I realised that Stratford Festival in particular, theatre in general, is my mistress. I'm ok with that. Stratford makes me think, makes me prioritize, puts my heart on my sleeve to rediscover what has been hidden for so long. Stratford gives me a hug when I need it. It kicks me in the gut when I need it, too. It never disappoints me and fills my heart with hope.
There are far worse things I could be doing far worse things with my life. Plus, I almost always have one of my kids with me. It's not as if I am abandoning them while I am off cavorting. I think I have only been to Stratford twice this summer alone. One was for Romeo and Juliet. The other was Tommy.

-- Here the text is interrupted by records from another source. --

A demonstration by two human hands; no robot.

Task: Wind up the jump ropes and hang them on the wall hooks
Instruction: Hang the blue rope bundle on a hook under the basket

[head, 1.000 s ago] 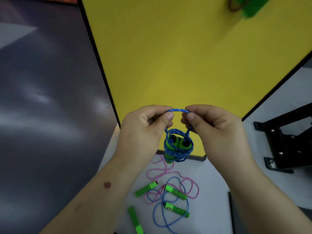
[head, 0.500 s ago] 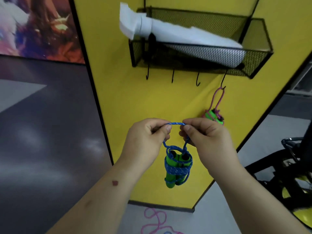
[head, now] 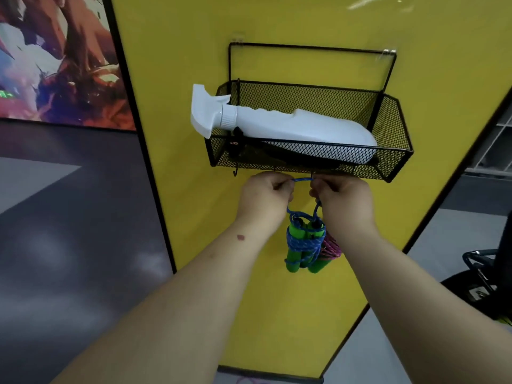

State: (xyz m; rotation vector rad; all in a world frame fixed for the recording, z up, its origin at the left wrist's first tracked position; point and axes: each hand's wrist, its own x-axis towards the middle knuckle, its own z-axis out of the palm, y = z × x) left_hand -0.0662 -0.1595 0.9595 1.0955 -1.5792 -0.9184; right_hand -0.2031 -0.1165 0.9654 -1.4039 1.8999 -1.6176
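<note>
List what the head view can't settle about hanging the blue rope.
- Hook under the loop: hidden between left hand and right hand; seated or not, unclear.
- Pink rope bundle: mostly behind blue bundle and right wrist.
- Dark item under spray bottle: obscured by basket mesh.

Our two forearms are bare to the frame's edge, no sleeves, watch or rings; our left hand and right hand ungloved, a small dark mark behind the left wrist.
</note>
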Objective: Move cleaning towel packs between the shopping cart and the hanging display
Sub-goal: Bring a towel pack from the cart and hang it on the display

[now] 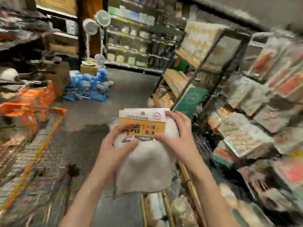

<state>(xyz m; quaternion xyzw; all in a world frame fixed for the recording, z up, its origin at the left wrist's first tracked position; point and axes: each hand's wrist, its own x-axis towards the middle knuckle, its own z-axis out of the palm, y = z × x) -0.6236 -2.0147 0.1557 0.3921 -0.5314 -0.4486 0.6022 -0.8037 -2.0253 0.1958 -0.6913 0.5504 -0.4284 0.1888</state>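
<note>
Grey towel pack point(144, 154) held upright in both our hands.
Left hand point(114, 149) and right hand point(177, 138) grip its card header; long axis vertical, cloth hanging below our fingers.

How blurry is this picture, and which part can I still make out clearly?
Head view: heavy motion smear and blocky artefacts across the shelves and orange cart; the towel pack held by both hands stays sharpest, its label partly legible; wide-angle bending at the edges.

Grey towel pack point(142, 154) with orange-white header card, held upright, cloth hanging.
</note>
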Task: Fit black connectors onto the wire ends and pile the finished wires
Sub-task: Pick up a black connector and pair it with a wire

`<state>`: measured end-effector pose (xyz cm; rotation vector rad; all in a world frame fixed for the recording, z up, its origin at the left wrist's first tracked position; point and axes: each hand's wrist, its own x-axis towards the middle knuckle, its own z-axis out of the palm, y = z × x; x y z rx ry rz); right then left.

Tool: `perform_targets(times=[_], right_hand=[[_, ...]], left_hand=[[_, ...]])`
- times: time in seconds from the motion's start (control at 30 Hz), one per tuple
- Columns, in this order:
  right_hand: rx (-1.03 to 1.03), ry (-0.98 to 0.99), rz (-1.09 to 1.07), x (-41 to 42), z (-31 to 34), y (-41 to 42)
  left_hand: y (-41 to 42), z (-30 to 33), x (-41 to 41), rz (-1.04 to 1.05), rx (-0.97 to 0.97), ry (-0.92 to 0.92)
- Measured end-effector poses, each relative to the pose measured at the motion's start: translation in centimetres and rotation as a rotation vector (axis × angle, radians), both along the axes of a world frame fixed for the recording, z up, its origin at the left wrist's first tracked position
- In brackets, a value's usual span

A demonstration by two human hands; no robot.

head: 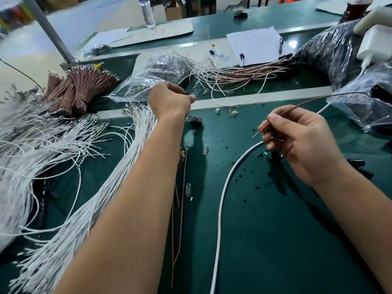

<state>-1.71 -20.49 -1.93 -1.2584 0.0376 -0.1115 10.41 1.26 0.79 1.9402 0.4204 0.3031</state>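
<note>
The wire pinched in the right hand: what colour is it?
Reddish-brown wire, pinched by the right hand; the head view shows it.

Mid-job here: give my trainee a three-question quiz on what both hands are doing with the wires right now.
1. True or false: the right hand pinches a thin brown wire.
2. The left hand reaches toward: A) the water bottle, B) the clear plastic bag, C) the pen.
3. Fill in: the bundled brown wires lie to the person's ____.

Key: 1 true; 2 B; 3 left.
</note>
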Motion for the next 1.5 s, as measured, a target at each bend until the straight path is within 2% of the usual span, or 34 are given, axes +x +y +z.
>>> perform_targets(times=[0.07,0.13,0.17,0.27,0.4,0.47,0.67,0.83,1.0,1.07,1.13,1.2,1.23,1.5], right_hand=[[-0.012,-0.003,0.004,0.0,0.0,0.0],[-0.016,0.0,0.004,0.0,0.0,-0.1],[-0.018,0.002,0.003,0.0,0.0,-0.1],[-0.036,0.015,-0.002,0.1,-0.1,0.0],[-0.075,0.041,0.008,0.2,-0.5,0.0],[-0.084,0.043,0.017,0.2,-0.5,0.0],[-0.088,0.033,0.014,0.0,-0.4,-0.1],[-0.089,0.029,0.02,-0.1,-0.2,-0.1],[-0.101,0.033,-0.028,0.1,-0.1,-0.3],[-0.103,0.031,-0.075,0.2,-0.2,-0.4],[-0.109,0.018,-0.124,0.3,-0.3,-0.5],[-0.123,0.002,-0.169,0.4,-0.4,-0.7],[-0.13,-0.002,-0.185,0.4,-0.5,-0.7],[-0.167,-0.061,-0.189,0.4,-0.8,-0.6]], left_hand=[[0.1,0.5,0.7,-0.03,-0.076,-0.027],[0.4,0.6,0.7,-0.02,-0.068,-0.091],[0.6,0.5,0.4,0.01,0.0,-0.128],[1.3,-0.6,-1.2,0.082,0.374,-0.133],[-0.4,-2.4,-3.3,-0.117,0.682,-0.025],[-1.6,-3.0,-3.8,-0.138,0.805,-0.019],[-2.7,-3.2,-3.5,-0.086,0.813,0.01],[-2.4,-3.2,-2.8,-0.038,0.895,0.063],[-2.7,-3.0,-3.5,-0.068,0.971,0.032],[-3.4,-2.9,-4.5,-0.101,0.801,-0.073],[-4.4,-2.8,-6.3,-0.195,0.351,-0.193],[-5.1,-3.0,-8.5,-0.292,-0.091,-0.19],[-5.2,-3.5,-9.2,-0.331,-0.178,-0.188],[-5.2,-5.6,-10.9,-0.472,-0.363,-0.233]])
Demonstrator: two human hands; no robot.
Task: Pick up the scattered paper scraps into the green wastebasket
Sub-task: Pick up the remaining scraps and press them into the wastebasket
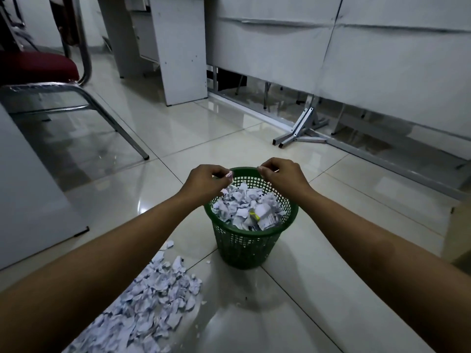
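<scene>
A glossy pale tiled floor [318,289] fills most of the view, with white draped panels [356,59] on metal feet along the far right, a white cabinet leg [178,59] behind, and a red-seated chair [38,64] with chrome tube legs at the far left. The largest spread of the paper scraps [147,309] lies on the floor at the near left as a long band, its long axis running diagonally from the bottom-left corner up toward the base of the basket, the nearest pieces stopping just short of it. The green wastebasket [244,245] stands upright on the floor in the middle, its open mouth pointing straight up, mesh walls tapering downward, and it is heaped nearly to the rim with torn white paper, one bit showing a yellow mark [254,214]. Both forearms reach in from the bottom corners and meet above the far rim. The left hand [204,178] hovers over the left side of the mouth, fingers curled and pinching a small pale scrap [229,175] at the fingertips. The right hand [281,174] is over the far right rim with fingers curled inward; whether it holds anything cannot be told. A few tiny crumbs of paper [208,261] lie loose on the tile beside the basket's base.
</scene>
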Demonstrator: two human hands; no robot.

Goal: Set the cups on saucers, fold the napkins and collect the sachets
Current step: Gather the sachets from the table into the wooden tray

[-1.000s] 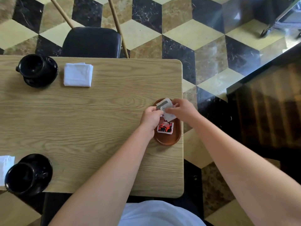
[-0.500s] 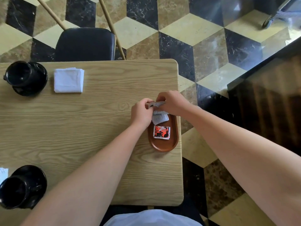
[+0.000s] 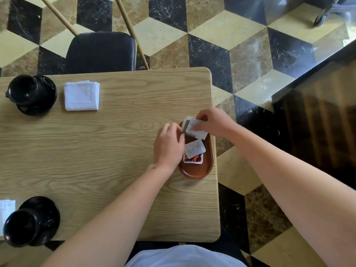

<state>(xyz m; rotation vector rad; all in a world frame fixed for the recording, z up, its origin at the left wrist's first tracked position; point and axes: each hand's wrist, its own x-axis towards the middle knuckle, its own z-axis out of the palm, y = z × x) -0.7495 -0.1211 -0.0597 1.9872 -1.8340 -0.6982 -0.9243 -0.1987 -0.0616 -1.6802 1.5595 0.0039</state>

Plus, the youngest had their play, The Grunch, until just before school ended. This week, 3/4 kids volunteered for Driftwood Theatre's Bard's Bus Tour. They were ushers, greeters, and helped Steven at the concession stand. Oh, Cordelia loved helping and being around someone who let her be her, and let her help out. She had a blast.
It is a great season so far at Stratford. The boy who played Charlie Bucket last year in their production of Willy Wonka plays one of the 10 year old Tommy's. Luke played his dad last year. I still need to take the kids to see him. I had to see it first. With a molestation scene, and 10 year old Tommy being brought to a prostitute by his dad, I had to make sure they'd be ok with seeing Josh up there. It's pretty benign, those scenes. I still need to bring them. Dakota was on stage with Josh, too, in The Music Man.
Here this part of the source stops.